Doch die Armenier sterben nicht nur durch die anstrengenden Märsche ohne ausreichende Verpflegung: Immer wieder kommt es zu grauenhaften Massakern an den wehrlosen Menschen. So berichten Augenzeugen beispielsweise, dass in Mardin 700 Armenier Nachts aus der Stadt gebracht wurden und "wie die Schafe geschlachtet" worden seien.

Das Vorgehen bei der Vernichtung der Armenier folgt fast immer dem gleichen Muster, analysieren die Experten Jörg Berlin und Adria Klenner: Entwaffnung, Ausschalten der wehrfähigen Männer, Liquidierung der Führungsebene, Enteignung, Todesmärsche und Massaker.

Die Türkei trifft keinerlei Maßnahmen für eine Wiederansiedlung der Vertriebenen an einem anderen Ort.
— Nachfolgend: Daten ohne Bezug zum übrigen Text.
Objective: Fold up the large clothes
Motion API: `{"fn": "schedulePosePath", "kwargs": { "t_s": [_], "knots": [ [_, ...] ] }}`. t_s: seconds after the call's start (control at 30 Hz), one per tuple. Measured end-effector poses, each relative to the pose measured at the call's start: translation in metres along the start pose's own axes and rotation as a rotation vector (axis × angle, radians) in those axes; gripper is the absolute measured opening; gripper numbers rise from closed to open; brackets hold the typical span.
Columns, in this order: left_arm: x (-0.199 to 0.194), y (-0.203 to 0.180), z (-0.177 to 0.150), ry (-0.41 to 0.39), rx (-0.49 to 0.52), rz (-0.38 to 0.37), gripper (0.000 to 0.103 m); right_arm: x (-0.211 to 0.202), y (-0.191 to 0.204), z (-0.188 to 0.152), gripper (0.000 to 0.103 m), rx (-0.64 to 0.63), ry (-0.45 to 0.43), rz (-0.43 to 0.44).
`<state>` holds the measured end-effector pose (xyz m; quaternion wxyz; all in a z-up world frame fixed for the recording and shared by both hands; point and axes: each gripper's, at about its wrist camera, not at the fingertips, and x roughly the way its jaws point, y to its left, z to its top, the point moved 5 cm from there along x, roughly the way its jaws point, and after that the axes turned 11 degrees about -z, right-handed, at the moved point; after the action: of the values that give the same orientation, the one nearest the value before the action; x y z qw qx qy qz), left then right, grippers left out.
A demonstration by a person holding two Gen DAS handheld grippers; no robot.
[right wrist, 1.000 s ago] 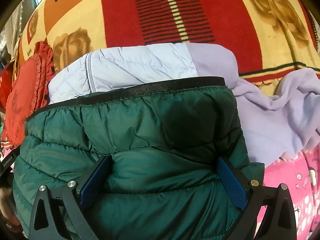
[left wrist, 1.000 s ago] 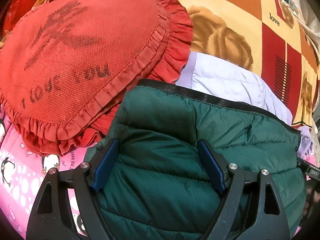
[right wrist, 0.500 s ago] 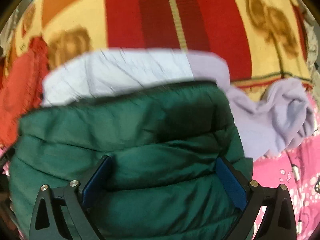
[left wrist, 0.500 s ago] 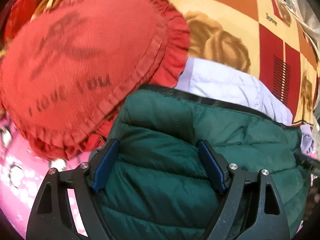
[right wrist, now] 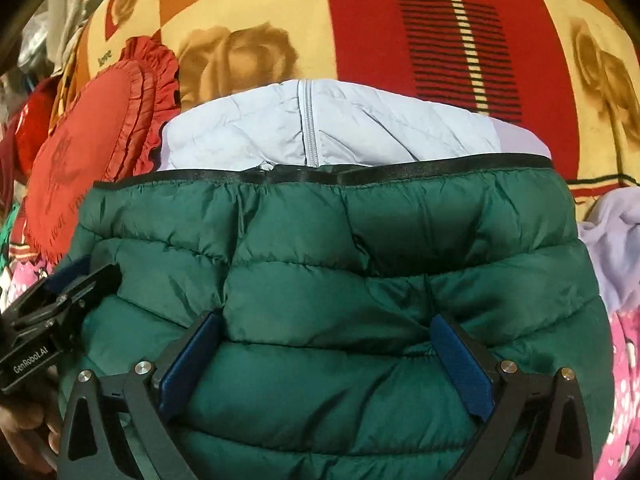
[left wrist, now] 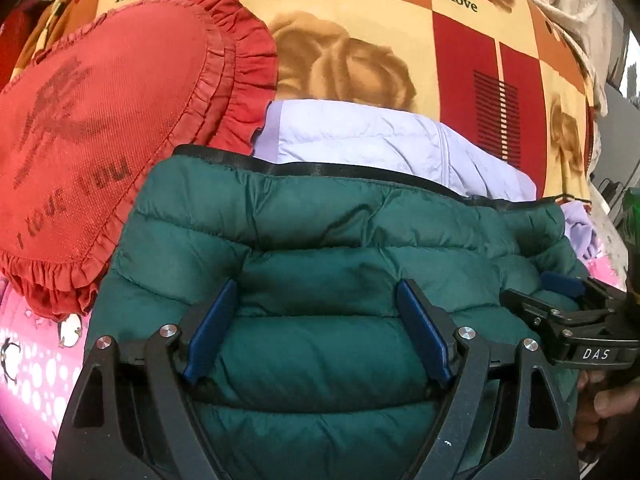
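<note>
A dark green puffer jacket (left wrist: 328, 240) lies folded, its black-trimmed hem at the far edge; it also fills the right wrist view (right wrist: 340, 248). My left gripper (left wrist: 316, 316) has its blue pads spread wide with the jacket's near fold bulging between them. My right gripper (right wrist: 326, 348) stands the same way on the jacket's right part. Each gripper shows at the edge of the other's view: right gripper (left wrist: 576, 312), left gripper (right wrist: 60, 300). A pale lilac quilted jacket (right wrist: 320, 128) lies folded just beyond the green one.
A red heart-shaped frilled cushion (left wrist: 96, 132) lies at the left, touching the green jacket. A red, orange and yellow rose-patterned blanket (right wrist: 400, 20) covers the far side. A lilac fleece garment (right wrist: 616, 248) lies at the right. Pink penguin-print bedding (left wrist: 36, 368) is underneath.
Both grippers have drawn back and up a little, so more of the blanket and the lilac jacket shows. The green jacket stays between the spread pads.
</note>
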<state>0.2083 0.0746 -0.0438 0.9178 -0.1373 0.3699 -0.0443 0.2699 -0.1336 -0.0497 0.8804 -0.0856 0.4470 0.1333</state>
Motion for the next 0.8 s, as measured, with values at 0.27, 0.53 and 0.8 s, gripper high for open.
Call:
{"fn": "schedulePosePath", "kwargs": {
  "t_s": [0.27, 0.53, 0.8],
  "knots": [
    [0.000, 0.004, -0.006, -0.002, -0.004, -0.009, 0.083, -0.001, 0.000, -0.003, 0.103, -0.030, 0.018, -0.015],
    [-0.062, 0.021, -0.018, -0.029, -0.031, -0.070, 0.083, -0.062, -0.045, -0.006, 0.103, 0.122, -0.105, 0.041],
    [-0.100, 0.064, -0.070, 0.061, -0.067, -0.039, 0.083, -0.076, -0.073, -0.084, 0.103, -0.036, -0.028, -0.043]
  ]
}}
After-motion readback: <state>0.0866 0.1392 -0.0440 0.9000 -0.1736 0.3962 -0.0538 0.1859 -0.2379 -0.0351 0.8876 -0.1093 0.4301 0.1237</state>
Stattdessen kommen die Deportationen einem Todesurteil gleich.

Bis heute will Ankara nicht von einem systematischen Völkermord sprechen. In türkischen Schulbüchern heißt es: "Mit dem Umsiedlungsgesetz wurden nur jene Armenier aus dem Kriegsgebiet entfernt und in die sicheren Regionen des Landes gebracht, die sich an Aufständen beteiligt hatten. Diese Vorgehensweise hat auch das Leben der übrigen armenischen Bevölkerung gerettet."

Die Regierung der heutigen Kaukasusrepublik Armenien bezeichnet die Massaker als "Genozid". 1987 stufte auch das Europaparlament die Tragödie als "Völkermord" ein, und forderte Ankara auf, diesen anzuerkennen.

Entsprechende Resolutionen verabschiedeten zudem die Parlamente von mehr als einem Dutzend Staaten. Deutschland hatte eine klare Stellungnahme bislang vermieden.